Nuts and seeds, a power-packed snack

Walnuts, pumpkin seeds, hemp seeds, chia seeds and ground flaxseeds all provide alpha-linolenic acid (ALA) which is the plant form of omega-3 fatty acids, which are shown to fight illness.

Nuts and seeds are power foods for the multitude of nutrients they provide. Just to name a few, they source protein, fiber, “good” fats like mono- and polyunsaturated fats, potassium, magnesium, zinc, copper, manganese and vitamins E, B6, B12 and A.

Fruits and vegetables

This might sound pretty general, but these are always good standbys. Fruits and veggies provide various antioxidants which protect cells from damage and disease. Foods rich in antioxidants include berries and green vegetables such as broccoli and dark, leafy greens like spinach, kale, collard and mustard greens.

These power foods pack a punch when it comes to vitamins and nutrients like vitamins A, C, E, B2, B6, K, potassium, folate, magnesium, potassium and zinc.

And, of course, vitamin C is key to boosting immunity, and available in citrus fruits like oranges, lemons, limes and grapefruit. Strawberries are great sources for vitamin C, too.

What about supplements?

We really encourage food, not supplements. There are times, though, when supplements make sense. Maybe you’re dealing with a picky eater or you’re struggling with a kid’s diet to get them the nutrients. In those cases, supplements can help.

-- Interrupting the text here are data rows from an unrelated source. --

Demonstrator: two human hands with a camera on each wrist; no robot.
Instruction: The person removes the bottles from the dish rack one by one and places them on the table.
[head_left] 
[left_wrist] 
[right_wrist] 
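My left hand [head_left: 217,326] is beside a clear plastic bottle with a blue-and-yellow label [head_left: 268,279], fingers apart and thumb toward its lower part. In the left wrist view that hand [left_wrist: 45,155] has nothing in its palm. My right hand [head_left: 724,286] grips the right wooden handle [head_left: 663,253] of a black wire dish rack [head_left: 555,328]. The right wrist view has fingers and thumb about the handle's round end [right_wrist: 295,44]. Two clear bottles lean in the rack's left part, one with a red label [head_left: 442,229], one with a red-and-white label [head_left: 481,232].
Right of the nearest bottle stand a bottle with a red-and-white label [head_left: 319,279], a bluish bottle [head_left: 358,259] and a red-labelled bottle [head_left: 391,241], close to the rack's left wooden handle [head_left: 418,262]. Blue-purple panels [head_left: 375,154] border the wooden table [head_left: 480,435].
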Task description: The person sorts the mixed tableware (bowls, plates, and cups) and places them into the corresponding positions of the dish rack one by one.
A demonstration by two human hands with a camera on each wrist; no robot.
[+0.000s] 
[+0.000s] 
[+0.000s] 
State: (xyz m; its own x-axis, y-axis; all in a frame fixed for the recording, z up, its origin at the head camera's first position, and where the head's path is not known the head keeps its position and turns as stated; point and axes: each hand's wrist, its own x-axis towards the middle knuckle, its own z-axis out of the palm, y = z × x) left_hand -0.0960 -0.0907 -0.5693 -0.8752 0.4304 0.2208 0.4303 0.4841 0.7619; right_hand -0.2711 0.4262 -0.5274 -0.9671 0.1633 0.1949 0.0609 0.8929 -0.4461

One good example is Vitamin D. While your kids can get Vitamin D by soaking up sunshine, that’s harder to do when using sunscreen, during the cooler months and during the school year. 

Although foods can provide Vitamin D, you can’t obtain enough through just your diet so, in many cases, a supplement is suggested.

The amount of vitamin D you need each day depends on your age. Average daily recommended amounts for kids and adolescents are listed below in micrograms (mcg) and International Units (IU): I

  • Birth to 12 months: 10 mcg (400 IU)
  • Children 1–12 years: 15 mcg (600 IU)
  • Teens 13–19 years: 15 mcg (600 IU)

Non-food tips

It’s not just food that can help your kids stay healthy throughout the school year. In fact, good sleep habits are essential for kids. 

Good, restful sleep is crucial for kids. Sleep is when our bodies rest, regenerate and heal. It’s an essential part of keeping our immune systems functioning as best they can.

Exercise is also important because physical activity can help keep your body resilient and more likely to fight off infections. Make sure your kids keep their bodies moving.

And one more way to help kids healthy is minimizing stress and anxiety, an admittedly tall task given the ongoing pandemic and the effects it has on kids. From concerns about getting sick to the stress of being separated from friends, it’s a tough time for kids and mindfulness can help. 

Deep breathing, meditation and communication can help pinpoint sources of anxiety and stress. Talk to your kids about ways that you can work together to minimize any negative feelings they may be having during these uncertain times.